Chapter 20
Lark
“Is this going to be a real marriage?”
He regards me steadily. “It’s not going to be a pretend marriage.”
Right. Maybe some part of me had held onto the hope that us marrying each other would be in name only?
On the other hand, I've been fantasizing about him, and now, I don't have to feel guilty about it.
He leans forward in his seat. “Don’t look so terrified. Marrying me can’t be such a horrible prospect?”
Heat flushes my cheeks. “Of course not. But it’s all very confusing.”
“It needn’t be. I’m suggesting we marry each other, and that our marriage is for real.”
O-k-a-y. "So, it’ll be a real marriage. Between—" I point between us.
He nods. "I’d be your husband. You’d be my wife. And while we may not have started out in the traditional sense of the word, we’ve gotten to know each other. And this way, we'd get to know one another better.”
He raises one eyebrow, and my skin prickles.
“After we get married.” For some reason, it seems important to emphasize that.
He nods. “Who knows, you might even begin to like me.” He half smiles, but his expression is serious.
I worry that I like him already.
He’s demonstrated there are layers to him. He’s not the hard-nosed, CEO he likes to portray himself as.
He staked his life for his country. He carries the weight of the teammates he lost on mission.
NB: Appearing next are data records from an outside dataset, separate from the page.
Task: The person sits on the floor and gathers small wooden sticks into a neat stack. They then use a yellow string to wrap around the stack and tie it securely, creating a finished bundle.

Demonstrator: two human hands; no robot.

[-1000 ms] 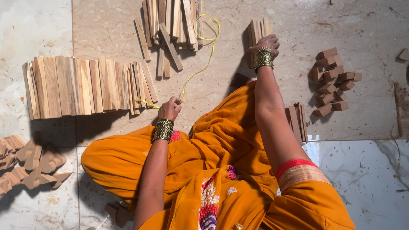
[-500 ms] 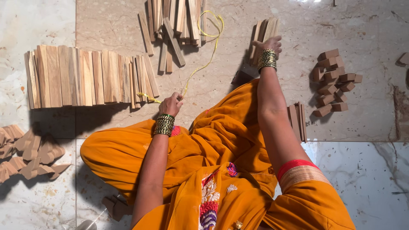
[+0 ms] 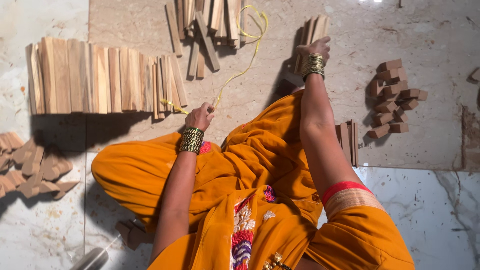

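Note:
My left hand [image 3: 200, 117] pinches a yellow string [image 3: 248, 60] just above my orange-clad knee; the string runs up and loops over a loose pile of wooden sticks [image 3: 207, 22] at the top. Stretched out ahead, my right hand [image 3: 313, 50] grips a small bundle of flat wooden sticks [image 3: 313, 29] standing on the stone floor. A long row of wooden slats [image 3: 102, 80] lies to the left of my left hand, with a short piece of yellow string [image 3: 174, 106] at its right end.
Small wooden blocks [image 3: 392, 97] are heaped at the right. More blocks [image 3: 30, 167] lie at the left edge. A few upright sticks [image 3: 347, 142] stand beside my right arm. A metal cylinder [image 3: 90, 260] shows at the bottom left.
My right hand has lifted the small bundle of sticks a little further up the floor. My left hand keeps its pinch on the string with hardly any movement.

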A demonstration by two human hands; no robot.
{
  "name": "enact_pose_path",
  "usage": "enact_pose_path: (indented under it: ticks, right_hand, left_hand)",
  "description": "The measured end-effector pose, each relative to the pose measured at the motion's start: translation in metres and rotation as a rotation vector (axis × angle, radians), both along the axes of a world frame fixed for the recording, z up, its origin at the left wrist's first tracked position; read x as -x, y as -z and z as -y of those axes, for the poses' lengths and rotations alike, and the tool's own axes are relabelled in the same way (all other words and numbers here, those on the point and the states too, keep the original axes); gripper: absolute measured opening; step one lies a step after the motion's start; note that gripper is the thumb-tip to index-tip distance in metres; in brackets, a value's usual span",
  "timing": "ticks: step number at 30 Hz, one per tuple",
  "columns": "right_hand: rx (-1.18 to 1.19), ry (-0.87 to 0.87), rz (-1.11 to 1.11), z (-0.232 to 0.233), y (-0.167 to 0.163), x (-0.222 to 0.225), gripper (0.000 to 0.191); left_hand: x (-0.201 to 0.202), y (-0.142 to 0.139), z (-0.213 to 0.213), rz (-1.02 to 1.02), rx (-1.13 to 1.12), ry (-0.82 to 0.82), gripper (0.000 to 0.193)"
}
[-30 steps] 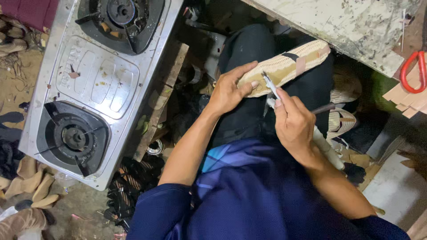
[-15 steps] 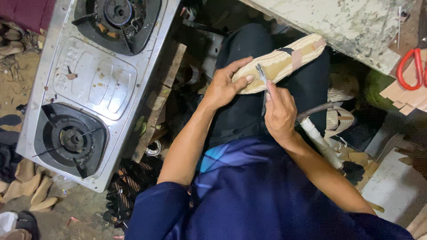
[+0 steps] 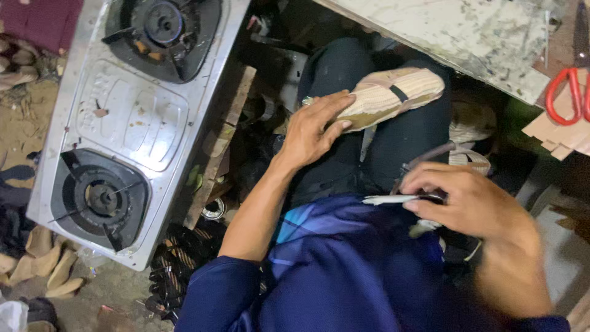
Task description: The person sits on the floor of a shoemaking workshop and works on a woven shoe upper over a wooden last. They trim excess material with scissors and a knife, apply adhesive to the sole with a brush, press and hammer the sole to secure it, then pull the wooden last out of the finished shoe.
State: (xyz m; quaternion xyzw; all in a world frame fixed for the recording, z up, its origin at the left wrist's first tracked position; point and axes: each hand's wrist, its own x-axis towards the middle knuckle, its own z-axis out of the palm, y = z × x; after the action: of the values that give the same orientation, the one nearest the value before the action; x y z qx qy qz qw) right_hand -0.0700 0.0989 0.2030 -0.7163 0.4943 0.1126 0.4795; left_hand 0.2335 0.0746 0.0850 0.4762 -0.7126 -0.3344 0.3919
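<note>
Fingers of the left hand (image 3: 313,132) are lying flat and unclenched on the woven sandal sole (image 3: 393,92) resting on the knee at upper centre, while the right hand (image 3: 473,206), lower right, is pinching a thin white tool (image 3: 384,199).

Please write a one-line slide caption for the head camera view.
Left hand steadies a woven sandal sole on the knee; right hand holds a small blade.
</note>
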Motion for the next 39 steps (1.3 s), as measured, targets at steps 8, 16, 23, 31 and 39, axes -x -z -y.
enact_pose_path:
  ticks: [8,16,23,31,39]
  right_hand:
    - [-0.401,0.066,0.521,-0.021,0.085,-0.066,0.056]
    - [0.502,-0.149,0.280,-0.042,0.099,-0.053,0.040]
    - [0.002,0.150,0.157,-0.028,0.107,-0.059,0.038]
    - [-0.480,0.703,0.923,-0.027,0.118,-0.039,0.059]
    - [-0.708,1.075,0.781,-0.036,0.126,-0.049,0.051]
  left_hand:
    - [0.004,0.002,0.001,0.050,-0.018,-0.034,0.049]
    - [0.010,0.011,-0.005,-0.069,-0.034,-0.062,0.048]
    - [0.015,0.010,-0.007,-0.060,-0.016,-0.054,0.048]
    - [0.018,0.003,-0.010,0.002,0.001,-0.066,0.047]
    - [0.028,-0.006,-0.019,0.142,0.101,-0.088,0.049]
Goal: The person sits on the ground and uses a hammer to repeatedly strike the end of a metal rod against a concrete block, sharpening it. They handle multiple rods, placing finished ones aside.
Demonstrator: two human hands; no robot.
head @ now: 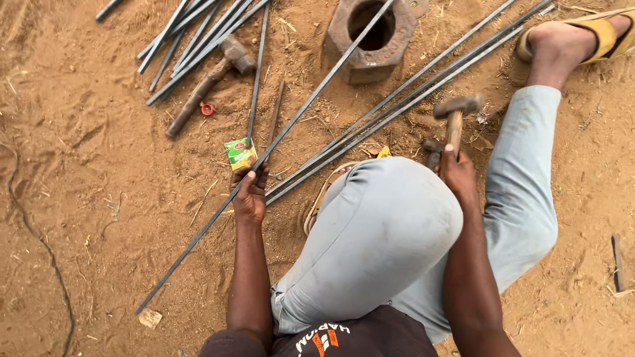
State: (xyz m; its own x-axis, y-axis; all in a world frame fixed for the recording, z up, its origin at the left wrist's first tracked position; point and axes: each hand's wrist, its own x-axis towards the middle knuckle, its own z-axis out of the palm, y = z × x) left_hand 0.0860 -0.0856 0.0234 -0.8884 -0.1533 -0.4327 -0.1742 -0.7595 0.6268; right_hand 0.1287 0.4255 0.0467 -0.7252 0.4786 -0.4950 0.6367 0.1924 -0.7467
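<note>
Two hammers show on the sandy, reddish ground. Far left, a bundle of thin grey metal rods (192,39) lies fanned out – too overlapped to count – and beside it rests a spare hammer (208,82) with a rusty head and rough wooden handle, just by a small red ring (207,109). Nearer, the left hand (249,192) reaches forward, fingers curled tight around one long rod (311,99) that slants from near left up across a heavy, hollow, rusted metal block (372,36); a small green packet (239,153) lies just beside the knuckles. Right of the bent grey-trousered knee (387,225), the right hand (458,173) clasps a wooden-handled hammer (455,112), head up – above several more parallel rods (410,92).
</note>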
And he wears the watch his grandfather gifted him. The same watch which saved his life. It reveals loyalty, and a depth of sentimentality, even romanticism, I would have not expected from him.
He’s pushed me to grow and encouraged me to take on more in my role. He’s indicated that he sees me as his successor. It’s very rare that someone does that.
Oh, and also, he wants to use his inheritance to do good. And he’s ridiculously attractive.
The man’s a freakin’ unicorn.
Not to mention, he came to my rescue when my ex dumped me. He helped me salvage my dignity.
So no, it won’t be a problem liking him. If anything, I’m sure the more I get to know him, the more I’m going to fall for him.
“And would we share the same bed?” I manage to keep my tone even, but my body betrays me. My nerves coil. I squeeze my thighs together.
The thought of lying beside him, feeling his warmth, his breath, his scent. Of us making love. Of him fucking me? Oh my God. It’s the most erotic thought ever.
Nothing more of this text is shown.